Jones and members of her family committed perjury on the witness stand so she would not lose her job with the Yuba City Unified School District, King said.

"Is Alena Jones a bad person? No one's saying that. But that night she did something that was wrong," King said.

Jones wanted to make sure the repo agents never came back for her beloved car, so she picked up the gun, aimed it at agent Greg Fountain and "marched" him off her property, King said.

A witness who testified on Jones' behalf, Douglas Penner, is "a stone cold liar," King said.

Penner, a friend of Jones' son, Christopher, testified at a January preliminary hearing that she called the Mercedes "baby." Later, Penner apparently realized he had damaged Jones' case and testified she used the term "baby" indiscriminately for cars and other things, King said.

That was "a whopper of a lie," King said.

Jones herself testified with a laugh that she never used the term "baby."

Jones said that her adopted son, Willie Morrow, picked up a baseball bat for self-defense but stayed inside the house during the confrontation with Greg Fountain.

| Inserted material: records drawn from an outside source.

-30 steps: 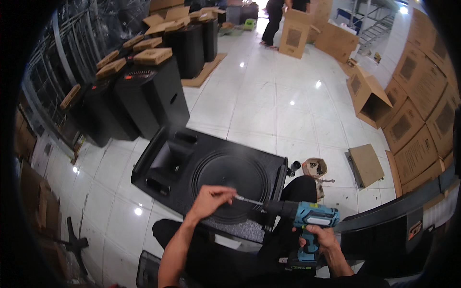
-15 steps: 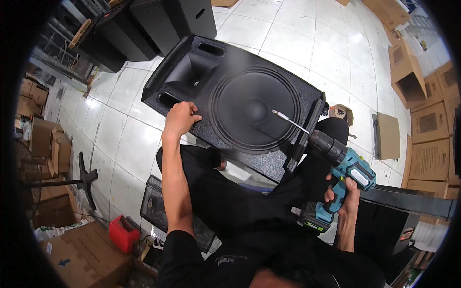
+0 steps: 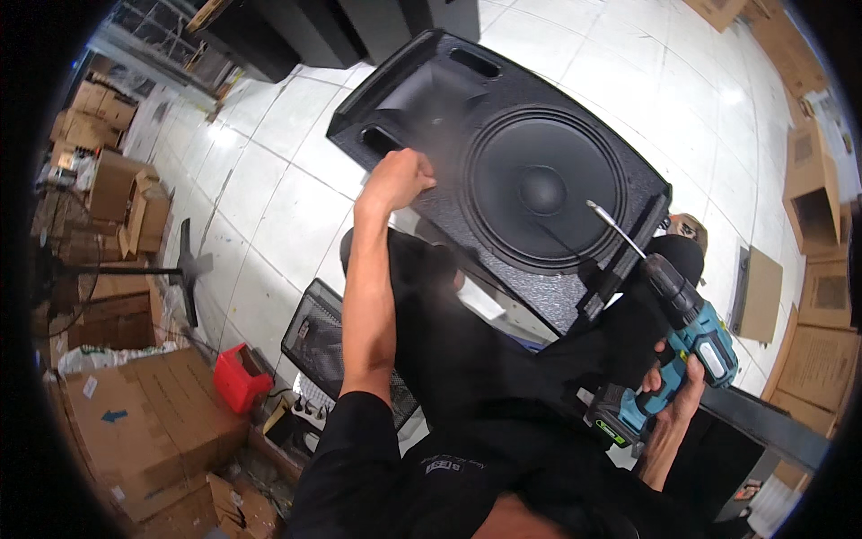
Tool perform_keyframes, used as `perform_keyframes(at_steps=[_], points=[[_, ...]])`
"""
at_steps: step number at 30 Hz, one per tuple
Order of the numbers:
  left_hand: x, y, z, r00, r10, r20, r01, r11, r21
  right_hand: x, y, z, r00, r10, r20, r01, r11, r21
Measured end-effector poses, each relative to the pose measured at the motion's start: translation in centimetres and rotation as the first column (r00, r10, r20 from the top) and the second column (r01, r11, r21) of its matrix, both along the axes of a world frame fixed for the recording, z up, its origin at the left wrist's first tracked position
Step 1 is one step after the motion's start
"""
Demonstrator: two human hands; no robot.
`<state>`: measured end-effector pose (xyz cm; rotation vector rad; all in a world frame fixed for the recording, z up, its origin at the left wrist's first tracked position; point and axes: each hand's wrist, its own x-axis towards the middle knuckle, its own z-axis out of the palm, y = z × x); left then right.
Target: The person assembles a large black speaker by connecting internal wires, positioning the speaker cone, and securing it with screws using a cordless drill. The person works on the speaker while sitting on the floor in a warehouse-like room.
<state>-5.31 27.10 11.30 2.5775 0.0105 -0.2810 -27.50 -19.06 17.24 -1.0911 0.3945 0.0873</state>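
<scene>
1. Speaker cabinet (image 3: 422,117), black and lying face up on the white tiled floor (image 3: 296,207), rests partly against the seated person's legs; its big round cone (image 3: 543,189) is bare to the room. A cabinet propped like this can rock or slide on smooth tile if weight comes onto one corner.

2. Left hand (image 3: 400,180) sits at the cabinet's near edge, fingers curled into a loose fist on the textured front; whether they pinch anything small I cannot tell. If a screw is in there, it could drop into the horn opening or roll off across the tiles.

3. Right hand (image 3: 673,395) is wrapped tight around the grip of a teal cordless drill (image 3: 682,332), whose long thin bit (image 3: 615,229) points up and over the cone's lower right rim. My worry is that tip: a slip or an accidental pull of the trigger could stab or tear the cone, which would likely ruin the driver.

4. With the bit that long, driving at an angle could cam out of a screw head and gouge the baffle.

5. Behind the person's elbow lie a black metal grille (image 3: 314,323), a red container (image 3: 238,377) and stacked cardboard boxes (image 3: 135,431); leaning back could knock into them.
</scene>
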Motion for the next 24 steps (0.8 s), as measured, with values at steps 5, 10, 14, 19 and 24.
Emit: perform_keyframes(at_steps=[5, 10, 14, 19, 24], points=[[0.0, 0.6, -0.3, 0.998, 0.022, -0.062, -0.025, 0.999, -0.048, 0.0, -0.2, -0.4, 1.000, -0.008, 0.019, 0.008, 1.000, -0.020], [0.1, 0.1, -0.7, 1.000, -0.004, -0.024, 0.005, 0.999, 0.045, 0.0, 0.0, -0.2, 1.000, -0.011, 0.012, 0.012, 0.999, -0.047], [0.4, -0.5, -0.8, 0.999, -0.030, 0.024, 0.028, 0.995, 0.098, 0.3, 0.4, 0.3, 1.000, 0.019, -0.002, -0.020, 0.998, -0.058], [0.9, -1.1, -0.6, 0.999, 0.013, -0.034, -0.009, 0.993, 0.115, 0.6, 0.7, 0.9, 0.998, 0.055, 0.041, -0.052, 0.995, -0.081], [0.7, -1.2, -0.2, 0.993, 0.083, 0.080, -0.090, 0.991, 0.099, 0.8, 1.0, 1.2, 1.000, 0.020, 0.016, -0.019, 0.999, -0.041]])
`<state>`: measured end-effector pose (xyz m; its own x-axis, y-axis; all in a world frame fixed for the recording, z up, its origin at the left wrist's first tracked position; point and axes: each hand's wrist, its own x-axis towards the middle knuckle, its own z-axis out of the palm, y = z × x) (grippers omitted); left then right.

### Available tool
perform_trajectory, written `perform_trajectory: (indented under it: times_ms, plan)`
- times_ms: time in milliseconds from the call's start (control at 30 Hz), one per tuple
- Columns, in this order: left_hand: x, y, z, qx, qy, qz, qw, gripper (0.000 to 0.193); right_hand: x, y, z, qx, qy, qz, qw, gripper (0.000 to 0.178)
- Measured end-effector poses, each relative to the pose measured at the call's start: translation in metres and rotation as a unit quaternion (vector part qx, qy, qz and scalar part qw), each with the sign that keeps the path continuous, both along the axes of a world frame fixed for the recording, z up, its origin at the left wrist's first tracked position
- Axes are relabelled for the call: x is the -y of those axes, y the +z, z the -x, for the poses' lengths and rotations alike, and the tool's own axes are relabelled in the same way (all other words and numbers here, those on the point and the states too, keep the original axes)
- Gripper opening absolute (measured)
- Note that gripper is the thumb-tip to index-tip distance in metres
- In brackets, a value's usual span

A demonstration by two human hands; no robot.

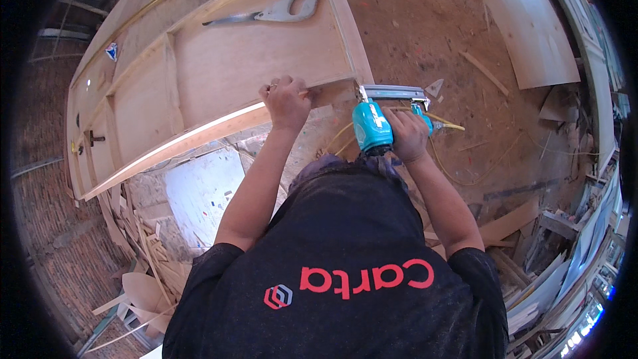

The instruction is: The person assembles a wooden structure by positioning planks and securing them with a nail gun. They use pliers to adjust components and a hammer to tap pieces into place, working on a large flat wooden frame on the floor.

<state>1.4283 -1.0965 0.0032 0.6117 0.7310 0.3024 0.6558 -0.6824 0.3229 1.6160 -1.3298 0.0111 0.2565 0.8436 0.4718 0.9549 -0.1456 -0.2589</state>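
Observation:
My right hand (409,134) is wrapped round the handle of a teal nail gun (373,126) with a long grey magazine. The gun's nose meets or nearly meets the near right corner of a shallow wooden frame (347,23) with a plywood panel. My left hand (287,101) curls its fingers over the frame's near edge, left of the gun. Whether those fingers also hold something small cannot be made out. A handsaw (286,8) with a pale handle lies on the panel beyond my hands.
A yellow air hose (454,126) trails over the dusty floor on the right. A dark hammer-like tool (96,138) rests at the frame's far left. Wood offcuts (159,252) lie piled at lower left. A large plywood sheet (525,33) and a loose wooden strip (484,73) are at right.

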Motion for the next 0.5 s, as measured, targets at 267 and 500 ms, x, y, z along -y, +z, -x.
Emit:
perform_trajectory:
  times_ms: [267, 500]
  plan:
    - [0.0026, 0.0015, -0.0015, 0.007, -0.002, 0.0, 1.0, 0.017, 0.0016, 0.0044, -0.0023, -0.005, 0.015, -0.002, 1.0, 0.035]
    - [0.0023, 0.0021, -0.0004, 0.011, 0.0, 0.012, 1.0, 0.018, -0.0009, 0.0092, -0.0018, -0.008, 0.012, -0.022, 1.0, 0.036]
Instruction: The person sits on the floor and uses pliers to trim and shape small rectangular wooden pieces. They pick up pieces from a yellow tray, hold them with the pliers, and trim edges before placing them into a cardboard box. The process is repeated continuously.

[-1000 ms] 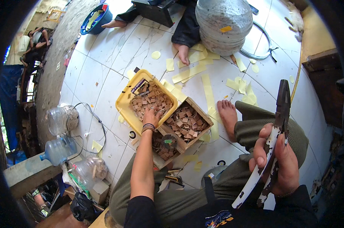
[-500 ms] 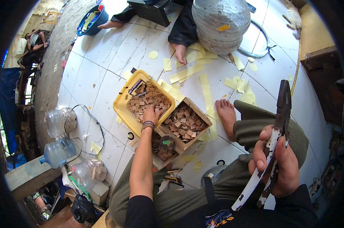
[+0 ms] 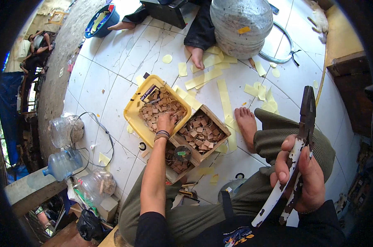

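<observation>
Left hand: down in the yellow tub, left hand with its fingertips in among the brown chips. Can't tell if they're pinching any, sorry.
Right hand: out at 4 o'clock from the tub, right hand wrapped around the white, chipped-paint handles of some pliers, nose pointing up to 12.
Yellow tub: loads of those chips, plus a dark printed strip around its 11 o'clock side.
Wooden box: right up against the tub at 4 o'clock. More brown chips in the upper-right section; chips in the lower-left one too, with a dark round thing over them.
Blue bucket: 11 o'clock from the tub, yellow and red bits inside.
Jug at 7 o'clock: clear jug, looks like wood scraps in it.
Big jug: 1 to 2 o'clock, too cloudy to make out any contents.
</observation>
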Tool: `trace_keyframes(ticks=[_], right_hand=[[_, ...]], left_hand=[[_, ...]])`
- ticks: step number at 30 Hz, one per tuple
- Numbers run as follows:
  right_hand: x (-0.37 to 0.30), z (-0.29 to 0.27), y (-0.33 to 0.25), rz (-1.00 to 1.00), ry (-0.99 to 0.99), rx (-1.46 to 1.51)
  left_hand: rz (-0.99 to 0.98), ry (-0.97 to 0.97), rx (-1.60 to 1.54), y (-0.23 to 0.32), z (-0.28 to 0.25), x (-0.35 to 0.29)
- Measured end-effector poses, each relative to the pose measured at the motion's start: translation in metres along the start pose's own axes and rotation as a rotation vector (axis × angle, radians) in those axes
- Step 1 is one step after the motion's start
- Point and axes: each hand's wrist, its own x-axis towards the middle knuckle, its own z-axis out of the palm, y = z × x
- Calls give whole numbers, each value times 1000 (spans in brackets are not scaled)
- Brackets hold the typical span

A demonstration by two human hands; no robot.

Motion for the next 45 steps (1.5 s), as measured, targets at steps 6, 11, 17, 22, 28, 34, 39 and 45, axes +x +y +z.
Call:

But Fountain testified that Morrow had a bat — a fact he would not have known if Morrow had not come outside, King said.

Physical evidence in the case does not support Jones' version of events. She claimed repo agents tried to break open both her front door and garage door, but neither door had any noticeable damage, King said.

"All the little pieces don't fit. That's how you know it's a lie," King said.

Jones' attorney, Arturo Marquez, told jurors that Jones may have overreacted.

"This case is all about credibility, not what is reasonable," Marquez said.

"What was it like at 10:30 p.m. Dec. 12 for Mrs. Jones. Did she act reasonably? Maybe she didn't, but under the circumstances ... ," he said.

Marquez questioned Greg Fountain's credibility, calling him a convicted felon. He referred to Fountain's 1985 conviction for walking away from a work project to which he'd been assigned after being found guilty of selling a small amount of marijuana.

Fountain's record has been clean since 1985, according to testimony.

Jones, a teacher for six years, has no criminal record.

"Can you honestly believe that Mrs. Jones would get up there and commit perjury to protect her job?" Marquez asked jurors.

Marquez suggested the Fountains may have realized they'd gone too far in trying to intimidate Jones into handing over the keys to the Mercedes and therefore told police she pointed the gun.

"Some of the witnesses tried to help her out but they weren't very good," said the jury foreman, calling their testimony inconsistent.